In April 2014, Tesla officially entered China. When the first Chinese users took over the key to the Model S, the model S started at 648,000 yuan, and the Model X launched since then has exceeded the million mark.

However, the latest data shows that from January to November 2021, the average price of Tesla bicycles was 285,000 yuan, ranking 11th, while the average prices of Mercedes-Benz, BMW and Audi bicycles were 481,900 yuan, 402,300 yuan and 326,800 yuan, respectively.

Alternative Tesla: Strategic abandonment of high-end brands

In fact, the average price of Tesla bicycles is not only lower than that of BBA, but also lower than that of new forces such as Weilai and Ideal.
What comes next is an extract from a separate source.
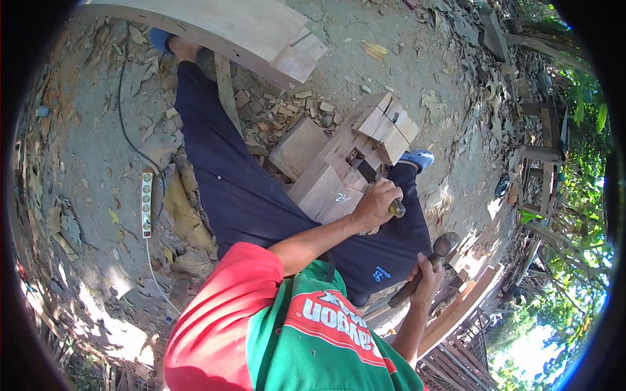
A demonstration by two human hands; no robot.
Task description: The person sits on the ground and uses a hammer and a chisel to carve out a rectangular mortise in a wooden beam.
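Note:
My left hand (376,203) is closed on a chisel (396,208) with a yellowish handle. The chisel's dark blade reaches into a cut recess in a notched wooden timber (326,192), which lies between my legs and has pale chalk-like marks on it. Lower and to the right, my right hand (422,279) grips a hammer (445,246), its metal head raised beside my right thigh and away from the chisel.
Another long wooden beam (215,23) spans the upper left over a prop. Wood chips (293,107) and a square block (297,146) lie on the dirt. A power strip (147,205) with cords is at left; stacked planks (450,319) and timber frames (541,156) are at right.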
As can be seen from the above figure, from January to November 2021, the average price of Weilai and Ideal Bicycles was 413,800 yuan and 333,600 yuan respectively, ranking 4th and 9th respectively, and both exceeded tesla's average bicycle price.

It is hard to imagine that without Audi, Porsche Volkswagen Group, or Toyota without Lexus, there would be the current market appeal and jianghu status. Also for Tesla, which aims to dominate the world, the high-end market is still of strategic significance. However, under the attack of opponents such as new forces teammates and traditional fuel vehicle companies, Tesla's pressure to "return" to the high-end market is not small.